A tese não se sustenta. A migração de parte do setor empresarial começou antes mesmo da construção dos calçadões, motivada pela abertura de novas frentes de expansão imobiliária. Neste movimento, empresas abandonaram o centro na direção da Paulista para depois seguir em direção das margens do rio Pinheiros.

Além disso, a política de transportes transformou o centro em um grande terminal intermodal, com estações de metrô e vários terminais de ônibus. Ou seja, o que alguns definem como “decadência” nada mais é do que a popularização do centro. É certo, entretanto, que se os térreos comerciais continuam vivos, os andares superiores dos edifícios se esvaziaram, sem que qualquer política de reabilitação para novos usos –inclusive moradias– tenha sido implementada.

O debate sobre a abertura dos calçadões foi feito há uns dez anos -e imagino que hoje dificilmente alguém propusesse algo do tipo-, mas mostra a força do paradigma do urbanismo dependente do automóvel que estrutura nossa cidade há mais de meio século.

Apenas muito recentemente começamos a enfrentar com seriedade o tema da mobilidade, que aos poucos vem se traduzindo em ações concretas, mas ainda temos um longo caminho a percorrer.

Nele, repensar o centro, seus usos, a forma como o transporte público se insere na região, atualizando, inclusive, seus calçadões, é fundamental para uma São Paulo com menos carros, mais espaços públicos qualificados e formas mais saudáveis e confortáveis de circular, o que parece ser o desejo de cada vez mais paulistanos…

*Coluna originalmente publicada no Caderno Cotidiano da Folha.

3 comentários sobre “Carros e centros

  1. É fácil baixar leis, decretos e proibições. Difícil é mudar uma mentalidade.

    Não sei como pode-se falar em reduzir o uso do automóvel em um país que estimula seu uso com redução de IPI, incentiva a vinda de mais montadoras e demora demais em implantar linhas de VLT no centro das cidades. Deveria era reduzir o IPI das bicicletas.

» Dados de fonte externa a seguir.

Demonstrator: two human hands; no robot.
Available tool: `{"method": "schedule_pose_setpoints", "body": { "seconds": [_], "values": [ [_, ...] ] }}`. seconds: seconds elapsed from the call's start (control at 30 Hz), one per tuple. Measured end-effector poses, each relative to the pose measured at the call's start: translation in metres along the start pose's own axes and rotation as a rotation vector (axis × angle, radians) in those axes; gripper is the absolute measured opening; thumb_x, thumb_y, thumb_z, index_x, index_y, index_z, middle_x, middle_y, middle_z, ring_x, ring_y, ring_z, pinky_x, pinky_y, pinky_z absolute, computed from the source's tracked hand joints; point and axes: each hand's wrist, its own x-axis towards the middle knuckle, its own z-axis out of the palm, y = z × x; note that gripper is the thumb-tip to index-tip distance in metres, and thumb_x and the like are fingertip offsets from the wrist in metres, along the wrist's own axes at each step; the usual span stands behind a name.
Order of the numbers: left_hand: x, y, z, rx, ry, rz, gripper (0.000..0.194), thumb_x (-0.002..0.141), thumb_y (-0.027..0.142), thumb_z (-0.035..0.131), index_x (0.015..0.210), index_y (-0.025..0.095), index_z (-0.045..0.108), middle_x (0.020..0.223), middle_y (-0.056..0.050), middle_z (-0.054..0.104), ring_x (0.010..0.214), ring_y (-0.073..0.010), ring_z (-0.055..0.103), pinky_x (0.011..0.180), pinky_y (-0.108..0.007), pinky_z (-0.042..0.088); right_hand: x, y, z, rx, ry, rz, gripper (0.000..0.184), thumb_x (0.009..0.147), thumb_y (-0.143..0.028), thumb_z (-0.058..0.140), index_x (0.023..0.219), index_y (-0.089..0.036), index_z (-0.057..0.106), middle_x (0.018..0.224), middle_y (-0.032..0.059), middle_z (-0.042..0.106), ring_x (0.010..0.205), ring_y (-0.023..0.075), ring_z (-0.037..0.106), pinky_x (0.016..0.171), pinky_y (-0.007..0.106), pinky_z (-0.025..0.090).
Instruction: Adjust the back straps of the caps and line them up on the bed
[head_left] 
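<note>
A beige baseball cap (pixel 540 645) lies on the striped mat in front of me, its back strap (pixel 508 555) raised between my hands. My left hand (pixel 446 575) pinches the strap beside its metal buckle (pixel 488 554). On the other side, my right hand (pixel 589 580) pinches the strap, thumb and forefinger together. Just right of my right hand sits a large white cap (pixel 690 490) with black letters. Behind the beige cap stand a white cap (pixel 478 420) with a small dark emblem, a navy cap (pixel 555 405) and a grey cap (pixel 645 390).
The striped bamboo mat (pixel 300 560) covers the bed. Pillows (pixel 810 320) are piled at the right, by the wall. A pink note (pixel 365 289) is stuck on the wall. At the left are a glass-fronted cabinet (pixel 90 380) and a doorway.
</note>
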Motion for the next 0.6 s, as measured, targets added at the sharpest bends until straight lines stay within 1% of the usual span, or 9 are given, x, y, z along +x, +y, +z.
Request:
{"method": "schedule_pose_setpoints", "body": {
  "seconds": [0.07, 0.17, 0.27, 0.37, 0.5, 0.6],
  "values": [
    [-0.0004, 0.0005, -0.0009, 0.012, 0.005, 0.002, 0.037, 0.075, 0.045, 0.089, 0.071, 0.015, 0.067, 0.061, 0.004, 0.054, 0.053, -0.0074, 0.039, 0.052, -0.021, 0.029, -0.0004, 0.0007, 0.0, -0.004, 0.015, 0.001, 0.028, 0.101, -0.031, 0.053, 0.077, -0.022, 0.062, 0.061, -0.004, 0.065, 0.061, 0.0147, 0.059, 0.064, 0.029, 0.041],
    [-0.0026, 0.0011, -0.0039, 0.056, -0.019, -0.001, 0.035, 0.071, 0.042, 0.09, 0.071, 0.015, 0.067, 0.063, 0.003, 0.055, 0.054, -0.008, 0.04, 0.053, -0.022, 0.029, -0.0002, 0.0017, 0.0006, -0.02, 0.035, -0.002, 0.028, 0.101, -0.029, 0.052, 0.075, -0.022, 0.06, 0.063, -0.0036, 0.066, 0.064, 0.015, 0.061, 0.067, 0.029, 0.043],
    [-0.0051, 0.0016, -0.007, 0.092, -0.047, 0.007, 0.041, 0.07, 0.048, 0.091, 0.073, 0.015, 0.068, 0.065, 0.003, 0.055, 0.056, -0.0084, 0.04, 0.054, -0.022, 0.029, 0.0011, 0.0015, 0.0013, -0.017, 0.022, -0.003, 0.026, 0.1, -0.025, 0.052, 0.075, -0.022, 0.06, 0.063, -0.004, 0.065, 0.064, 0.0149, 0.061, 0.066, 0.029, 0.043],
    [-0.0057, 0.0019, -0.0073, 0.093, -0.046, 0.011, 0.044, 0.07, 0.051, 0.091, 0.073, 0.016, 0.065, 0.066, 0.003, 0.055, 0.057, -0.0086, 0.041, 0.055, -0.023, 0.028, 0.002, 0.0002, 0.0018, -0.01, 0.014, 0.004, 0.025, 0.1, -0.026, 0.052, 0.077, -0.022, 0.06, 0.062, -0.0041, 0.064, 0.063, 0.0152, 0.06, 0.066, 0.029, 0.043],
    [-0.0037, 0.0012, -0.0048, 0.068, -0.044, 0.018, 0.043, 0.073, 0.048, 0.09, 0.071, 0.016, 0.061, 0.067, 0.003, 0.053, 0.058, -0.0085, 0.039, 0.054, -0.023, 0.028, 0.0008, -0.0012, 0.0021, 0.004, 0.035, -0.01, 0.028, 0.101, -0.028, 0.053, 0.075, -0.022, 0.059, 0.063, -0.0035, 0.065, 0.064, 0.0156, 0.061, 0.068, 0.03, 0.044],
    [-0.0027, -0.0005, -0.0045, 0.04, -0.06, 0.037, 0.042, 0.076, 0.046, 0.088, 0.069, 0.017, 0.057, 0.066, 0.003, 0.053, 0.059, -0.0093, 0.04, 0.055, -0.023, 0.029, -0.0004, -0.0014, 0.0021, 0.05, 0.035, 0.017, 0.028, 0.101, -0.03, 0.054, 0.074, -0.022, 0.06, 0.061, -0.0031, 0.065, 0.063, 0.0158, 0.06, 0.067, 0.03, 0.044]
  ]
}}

    É o governo federal dando marcha à ré nas prefeituras que lutam para retirar os automóveis do caótico centro das cidades.

    A mídia também ajuda bastante. Recentemente a Folha publicou matéria sobre Melgaço-PA, cidade com o menor IDH do país ressaltando que na pequena localidade ‘falta tudo, até carros’ como se a presença dessas edeusadas máquinas fosse um indicador de progresso.

  2. Raquel, sou um fã dos seus textos, mas permita-me lhe pedir para refletir sobre o que está escrito aí. A proibição não é contra carros, mas contra carros Á DIESEL. Aqui, em Paris, temos inúmeras pessoas que não têm sido favoráveis às práticas da atual prefeitura. Sou um delas. Vale ressaltar que o estímulo aos carros elétricos, na França, significa estimular o uso de energia nuclear (matriz energética do país). Nos últimos dias, a prefeitura, por exemplo, anunciou a suspensão de uma medida incrível, próxima ao Pompidou, e que tem tido um bom resultado: a Paris Respire. O que é isso? Uma medida que incentiva as pessoas a utilizarem bicicletas, patins, skates, patinetes e, claro, a andar a pé. A razão? Liberar o espaço para carros. Abç.

  3. Dona Raquel
    A questão é que em Paris existe uma estação de METRO a cada 300 metros, assim, fica fácil impedir o uso de carros com esta imensa oferta de transporte público que eles têm. Enquanto isso em terras tupiniquins as autoridades ficam copiando pela metade as soluções implantadas no primeiro mundo. Nem tudo que existe lá dá certo aqui.